### SOURCE RECORDS
******

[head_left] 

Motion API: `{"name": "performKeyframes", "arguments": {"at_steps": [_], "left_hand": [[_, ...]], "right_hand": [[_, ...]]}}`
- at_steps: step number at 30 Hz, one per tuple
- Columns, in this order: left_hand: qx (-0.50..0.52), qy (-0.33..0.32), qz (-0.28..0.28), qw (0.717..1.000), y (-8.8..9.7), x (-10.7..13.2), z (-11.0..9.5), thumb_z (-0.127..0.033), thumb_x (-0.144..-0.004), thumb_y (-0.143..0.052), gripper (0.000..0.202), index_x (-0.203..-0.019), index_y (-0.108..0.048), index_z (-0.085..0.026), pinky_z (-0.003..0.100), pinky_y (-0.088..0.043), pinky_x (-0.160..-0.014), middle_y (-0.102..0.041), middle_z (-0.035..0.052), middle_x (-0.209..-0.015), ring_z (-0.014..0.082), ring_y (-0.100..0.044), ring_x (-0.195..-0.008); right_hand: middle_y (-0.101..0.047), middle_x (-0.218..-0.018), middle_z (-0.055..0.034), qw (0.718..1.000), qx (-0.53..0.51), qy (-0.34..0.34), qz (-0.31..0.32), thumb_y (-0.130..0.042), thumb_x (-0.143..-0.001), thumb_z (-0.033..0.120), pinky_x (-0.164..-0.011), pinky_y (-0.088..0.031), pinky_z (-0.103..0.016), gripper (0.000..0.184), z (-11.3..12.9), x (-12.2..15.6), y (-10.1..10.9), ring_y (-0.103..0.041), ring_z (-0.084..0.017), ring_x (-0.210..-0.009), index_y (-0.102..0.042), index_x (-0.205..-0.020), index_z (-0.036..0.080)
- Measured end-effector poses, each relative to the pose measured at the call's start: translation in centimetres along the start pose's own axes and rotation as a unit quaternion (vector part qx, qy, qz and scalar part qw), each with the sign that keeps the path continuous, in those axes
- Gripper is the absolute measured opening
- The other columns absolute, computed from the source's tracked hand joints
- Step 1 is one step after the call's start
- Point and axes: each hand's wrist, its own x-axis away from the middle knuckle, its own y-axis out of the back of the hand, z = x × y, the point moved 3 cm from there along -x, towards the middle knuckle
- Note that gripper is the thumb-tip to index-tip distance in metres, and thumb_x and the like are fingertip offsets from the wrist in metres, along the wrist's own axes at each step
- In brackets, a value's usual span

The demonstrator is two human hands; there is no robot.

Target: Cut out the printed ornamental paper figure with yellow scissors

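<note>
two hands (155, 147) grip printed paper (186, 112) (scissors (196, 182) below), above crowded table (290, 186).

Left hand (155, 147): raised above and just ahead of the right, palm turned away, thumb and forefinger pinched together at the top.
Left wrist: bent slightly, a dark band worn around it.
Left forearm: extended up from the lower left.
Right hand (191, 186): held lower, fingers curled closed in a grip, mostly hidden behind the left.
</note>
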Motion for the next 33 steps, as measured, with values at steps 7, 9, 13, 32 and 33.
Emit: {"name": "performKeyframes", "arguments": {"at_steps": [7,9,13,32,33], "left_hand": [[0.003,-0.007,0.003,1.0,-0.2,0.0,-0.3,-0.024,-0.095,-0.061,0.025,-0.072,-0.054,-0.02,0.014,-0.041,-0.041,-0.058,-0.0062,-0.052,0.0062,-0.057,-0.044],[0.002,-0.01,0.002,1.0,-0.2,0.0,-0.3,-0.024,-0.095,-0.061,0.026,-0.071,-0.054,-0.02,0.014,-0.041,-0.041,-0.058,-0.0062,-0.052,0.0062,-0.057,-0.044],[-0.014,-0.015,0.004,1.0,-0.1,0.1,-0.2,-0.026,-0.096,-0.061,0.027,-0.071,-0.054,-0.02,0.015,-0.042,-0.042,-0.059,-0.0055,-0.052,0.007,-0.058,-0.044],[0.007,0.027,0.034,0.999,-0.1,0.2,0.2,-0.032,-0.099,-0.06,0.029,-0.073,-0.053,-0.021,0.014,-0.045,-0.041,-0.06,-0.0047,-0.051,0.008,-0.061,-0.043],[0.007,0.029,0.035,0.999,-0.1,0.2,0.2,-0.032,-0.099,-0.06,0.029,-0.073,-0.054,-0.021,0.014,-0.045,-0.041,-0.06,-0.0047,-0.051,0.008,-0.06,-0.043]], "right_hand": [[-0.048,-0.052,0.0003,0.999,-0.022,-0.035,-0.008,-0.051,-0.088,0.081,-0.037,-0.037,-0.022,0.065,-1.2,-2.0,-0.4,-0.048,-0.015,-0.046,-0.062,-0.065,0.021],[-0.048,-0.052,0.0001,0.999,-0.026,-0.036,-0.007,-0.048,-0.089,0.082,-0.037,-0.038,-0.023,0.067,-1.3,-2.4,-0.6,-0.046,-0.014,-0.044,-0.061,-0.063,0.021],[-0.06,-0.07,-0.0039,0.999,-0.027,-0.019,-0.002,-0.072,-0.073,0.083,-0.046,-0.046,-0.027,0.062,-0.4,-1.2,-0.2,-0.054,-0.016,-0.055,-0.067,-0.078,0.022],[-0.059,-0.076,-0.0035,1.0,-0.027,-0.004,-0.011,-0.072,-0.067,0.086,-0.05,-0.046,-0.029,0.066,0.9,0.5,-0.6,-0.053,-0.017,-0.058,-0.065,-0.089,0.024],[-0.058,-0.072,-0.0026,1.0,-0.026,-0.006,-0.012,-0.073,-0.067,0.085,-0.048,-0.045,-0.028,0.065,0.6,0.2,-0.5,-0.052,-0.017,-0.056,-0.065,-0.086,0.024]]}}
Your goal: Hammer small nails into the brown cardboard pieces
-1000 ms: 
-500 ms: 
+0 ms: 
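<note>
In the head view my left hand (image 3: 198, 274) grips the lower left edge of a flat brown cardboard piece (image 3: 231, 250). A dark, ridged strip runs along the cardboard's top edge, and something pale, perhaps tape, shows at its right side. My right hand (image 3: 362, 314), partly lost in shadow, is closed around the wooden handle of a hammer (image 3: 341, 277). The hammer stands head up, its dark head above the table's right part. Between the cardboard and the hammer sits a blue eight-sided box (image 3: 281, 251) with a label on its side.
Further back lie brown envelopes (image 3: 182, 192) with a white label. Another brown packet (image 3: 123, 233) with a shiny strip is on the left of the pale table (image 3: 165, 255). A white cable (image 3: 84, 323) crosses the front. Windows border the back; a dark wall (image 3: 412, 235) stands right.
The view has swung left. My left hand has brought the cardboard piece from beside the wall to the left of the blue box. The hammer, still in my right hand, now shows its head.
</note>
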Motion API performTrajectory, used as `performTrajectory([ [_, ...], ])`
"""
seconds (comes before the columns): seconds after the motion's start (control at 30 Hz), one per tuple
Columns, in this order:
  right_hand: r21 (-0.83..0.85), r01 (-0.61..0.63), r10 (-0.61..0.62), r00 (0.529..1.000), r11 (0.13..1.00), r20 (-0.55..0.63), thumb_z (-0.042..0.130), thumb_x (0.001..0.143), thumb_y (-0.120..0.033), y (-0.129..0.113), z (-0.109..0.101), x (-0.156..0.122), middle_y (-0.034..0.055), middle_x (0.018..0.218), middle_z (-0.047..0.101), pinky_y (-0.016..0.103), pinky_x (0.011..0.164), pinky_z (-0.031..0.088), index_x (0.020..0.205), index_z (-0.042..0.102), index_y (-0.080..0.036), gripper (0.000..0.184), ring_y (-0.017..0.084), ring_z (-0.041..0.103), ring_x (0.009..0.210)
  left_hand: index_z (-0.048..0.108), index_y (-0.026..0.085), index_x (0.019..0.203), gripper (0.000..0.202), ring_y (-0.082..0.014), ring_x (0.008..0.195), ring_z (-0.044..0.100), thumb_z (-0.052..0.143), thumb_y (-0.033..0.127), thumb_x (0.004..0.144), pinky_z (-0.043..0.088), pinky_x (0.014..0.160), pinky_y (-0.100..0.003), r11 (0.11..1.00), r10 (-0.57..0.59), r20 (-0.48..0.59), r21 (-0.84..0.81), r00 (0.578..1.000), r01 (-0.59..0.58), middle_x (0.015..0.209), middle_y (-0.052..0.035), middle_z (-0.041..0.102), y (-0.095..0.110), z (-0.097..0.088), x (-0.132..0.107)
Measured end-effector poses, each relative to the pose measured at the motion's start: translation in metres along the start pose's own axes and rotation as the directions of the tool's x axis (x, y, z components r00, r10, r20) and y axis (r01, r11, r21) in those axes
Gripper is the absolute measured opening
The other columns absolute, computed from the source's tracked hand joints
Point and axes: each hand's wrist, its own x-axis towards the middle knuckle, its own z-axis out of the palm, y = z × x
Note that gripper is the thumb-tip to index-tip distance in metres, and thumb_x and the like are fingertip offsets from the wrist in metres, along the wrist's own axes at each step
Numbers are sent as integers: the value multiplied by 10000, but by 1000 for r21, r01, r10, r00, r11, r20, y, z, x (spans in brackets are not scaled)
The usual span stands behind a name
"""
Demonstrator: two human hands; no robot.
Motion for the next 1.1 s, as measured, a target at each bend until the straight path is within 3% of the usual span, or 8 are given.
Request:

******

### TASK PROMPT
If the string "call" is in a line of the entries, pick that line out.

### RESPONSE
- Measured end-effector poses, each relative to the pose measured at the call's start: translation in centimetres along the start pose's own axes and rotation as a unit quaternion (vector part qx, qy, qz and scalar part qw), each with the sign that keeps the path continuous, in those axes
- Step 1 is one step after the call's start

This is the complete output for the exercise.